THE ROAD: An almost biblical adapation of Cormac McCarthy's haunting novel about the end of civilisation and its brutal aftermath, John (The Assissination of Jesse James) Hillcoat's direction is as faultless as the acting (by Viggo Mortensen especially) which totally carries you along with its tale of a father and his 12-year-old son walking through an annihilated USA towards the sea. En route they fight off hunger, a lot of doomy SFX, and remarkably scary cannibals. You never find out what took the world out but surviving the Armageddon of The Road proves a profoundly rewarding watch.

ENTER THE VOID: French bad-boy Gasper Noe (Seul Conta Tout, Irreversible) turned up in person at the start of his latest assult on the senses (sonic, visual, and moral) and described his nearly 3 hour hallucinatory death epic as "Long and painful on your eyes.

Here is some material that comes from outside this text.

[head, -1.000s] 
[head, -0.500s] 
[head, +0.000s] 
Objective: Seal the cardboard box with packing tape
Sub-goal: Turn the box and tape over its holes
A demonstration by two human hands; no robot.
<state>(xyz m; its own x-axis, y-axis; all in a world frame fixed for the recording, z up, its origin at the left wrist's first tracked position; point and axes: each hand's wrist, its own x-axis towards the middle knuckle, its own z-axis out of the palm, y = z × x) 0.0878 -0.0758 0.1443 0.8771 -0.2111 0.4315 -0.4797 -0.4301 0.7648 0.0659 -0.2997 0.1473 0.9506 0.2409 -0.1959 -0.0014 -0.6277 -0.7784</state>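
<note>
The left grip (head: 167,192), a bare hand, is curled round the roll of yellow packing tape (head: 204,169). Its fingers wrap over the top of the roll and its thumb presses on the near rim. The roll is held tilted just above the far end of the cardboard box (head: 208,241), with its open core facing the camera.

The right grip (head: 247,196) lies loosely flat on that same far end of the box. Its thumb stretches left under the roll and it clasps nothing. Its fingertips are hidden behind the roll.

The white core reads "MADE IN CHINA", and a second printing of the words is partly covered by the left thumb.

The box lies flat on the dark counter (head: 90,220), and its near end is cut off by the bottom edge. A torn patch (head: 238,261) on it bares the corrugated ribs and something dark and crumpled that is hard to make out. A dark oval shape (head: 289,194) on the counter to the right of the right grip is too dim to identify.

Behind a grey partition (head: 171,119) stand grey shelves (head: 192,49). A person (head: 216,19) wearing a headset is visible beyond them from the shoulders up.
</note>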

Enjoy the trip”. With more CGI than Avatar and a trillion times more sex (top of which was a "vagina-cam" shot of an ejaculating penis; which on a screen the size of Centre Court was pretty gobsmacking!) you can't deny Noe's genius for technique, but anyone looking for simple things like a story or characters you might care about for more than 2 minutes, should probably look elsewhere. Best film ever made though if you're incredibly and hopelessly stoned.

WHITE MATERIAL: The always excellent Claire Denis surprises yet again with an utterly contemporary portrait of a family of washed up French colonials getting their comeuppence when a coup breaks out in their tropical African country and life, dreams, history, everything, becomes very cheap indeed. A mesmerising performance (as always) from Isabelle Huppert as the mother fighting hard to keep everyone going when in fact they're all just falling down around her, is matched by some genuinely chilling scenes of drugged-up 10-year-old with machetes and Christophe Lambert (remember him from The Highlander movies?) looking older than a dried up coffe-bean. A must-see brilliant piece of cinema.